Как вы знаете, причины крупного расхождения между северными низменностями и южными кратерированными нагорьями до сих пор вызывают споры среди ареологов. Оно может служить результатом мощнейшего удара времен ранних бомбардировок, ударным бассейном которого стал север планеты. Или, может быть, тектонические силы, все еще бушевавшие под корой, привели к тому, что протоконтинентальный кратон, вроде земной Пангеи, поднялся в южном полушарии и там и застыл, потому что планета размером меньше, чем Земля, охлаждалась быстрее без каких-либо последующих разломов и смещений тектонических плит. Может показаться, что эти толкования настолько разнятся, что ареология должна была сразу же поставить вопросы, после которых то или иное объяснение было бы отвергнуто или подтверждено, но пока этого не случилось. В итоге оба объяснения сумели привлечь немало сторонников, и на этой почве возникла одна из основных дискуссий в ареологии. У самого же меня по этому поводу мнения нет.
Данный вопрос имеет влияние и на многие другие проблемы ареологии, но здесь стоит помнить, что это расхождение означает для тех, кто пытается пересечь поверхность планеты. Если пройти поперек каньона Эхо, приблизившись к его восточным скалам, то откроется, пожалуй, самый впечатляющий вид на начало так называемого Большого Уступа.
Дно каньона Эхо настолько хаотично, что тому, кто идет по нему пешком, приходится бесконечно блуждать и изыскивать различные пути, чтобы продвинуться вперед. Сегодня там можно идти по тропе, сведя все подъемы и спуски, тупики, обходы и отступления к минимуму, а сама Тропа стала моделью умения находить путь по такой беспорядочной местности. А если кому-то захочется прочувствовать, каково здесь было раньше, то лучше, наверное, сойти с тропы и двинуться через пустошь новыми, не-повторимыми зигзагами.
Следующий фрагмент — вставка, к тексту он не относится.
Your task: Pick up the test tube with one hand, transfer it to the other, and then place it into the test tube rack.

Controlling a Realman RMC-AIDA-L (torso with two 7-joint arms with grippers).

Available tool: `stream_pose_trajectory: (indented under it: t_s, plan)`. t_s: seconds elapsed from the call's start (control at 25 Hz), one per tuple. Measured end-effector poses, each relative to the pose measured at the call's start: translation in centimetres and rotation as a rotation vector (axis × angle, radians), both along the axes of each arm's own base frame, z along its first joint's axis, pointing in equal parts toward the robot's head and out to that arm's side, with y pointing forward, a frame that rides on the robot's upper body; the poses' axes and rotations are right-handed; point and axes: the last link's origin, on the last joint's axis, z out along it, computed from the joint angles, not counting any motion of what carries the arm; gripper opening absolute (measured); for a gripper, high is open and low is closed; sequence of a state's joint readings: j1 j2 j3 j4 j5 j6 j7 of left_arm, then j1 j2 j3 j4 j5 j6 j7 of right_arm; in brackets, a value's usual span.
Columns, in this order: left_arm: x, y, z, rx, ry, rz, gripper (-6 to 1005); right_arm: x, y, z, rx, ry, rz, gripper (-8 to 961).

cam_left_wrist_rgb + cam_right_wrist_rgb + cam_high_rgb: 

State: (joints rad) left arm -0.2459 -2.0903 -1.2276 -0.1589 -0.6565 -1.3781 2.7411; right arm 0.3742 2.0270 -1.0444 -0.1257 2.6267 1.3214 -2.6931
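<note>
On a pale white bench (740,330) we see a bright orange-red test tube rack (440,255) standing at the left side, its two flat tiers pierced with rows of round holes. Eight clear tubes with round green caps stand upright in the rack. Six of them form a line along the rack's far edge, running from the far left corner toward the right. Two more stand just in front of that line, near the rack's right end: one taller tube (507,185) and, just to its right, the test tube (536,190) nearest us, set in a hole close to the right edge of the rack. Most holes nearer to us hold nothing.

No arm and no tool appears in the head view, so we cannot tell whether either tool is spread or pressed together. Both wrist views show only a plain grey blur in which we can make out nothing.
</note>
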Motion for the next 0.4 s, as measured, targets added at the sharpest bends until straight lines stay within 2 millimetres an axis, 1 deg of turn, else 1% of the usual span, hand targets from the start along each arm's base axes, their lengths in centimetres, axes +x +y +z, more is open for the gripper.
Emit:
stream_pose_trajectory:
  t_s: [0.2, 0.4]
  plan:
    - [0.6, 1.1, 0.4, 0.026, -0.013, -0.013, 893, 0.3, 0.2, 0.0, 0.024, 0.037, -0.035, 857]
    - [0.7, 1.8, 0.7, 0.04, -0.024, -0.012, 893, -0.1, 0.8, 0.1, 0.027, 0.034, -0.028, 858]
В таком случае вы быстро обнаружите: чтобы добраться до объекта, до которого вам якобы рукой подать, на самом деле придется идти очень далеко. Нередко получается и так, что перед собой вы можете видеть всего на километр, а то и меньше. Весь пейзаж составляют крупные обветренные глыбы базальта и андезита, и идущему кажется, будто он пересекает склон, состоящий из частиц на две-три величины более крупных, чем бывает обычно. И он пробирается, как какой-нибудь муравей. Вокруг повсюду видны утесы – невысокие, но неприступные. Единственный способ продвигаться вперед – это держаться линий хребтов, огибая провалы за провалами и надеясь, что эти линии соединятся таким образом, что по ним можно будет как-нибудь вскарабкаться. Как бы преодолеть лабиринт, перебираясь по стенкам.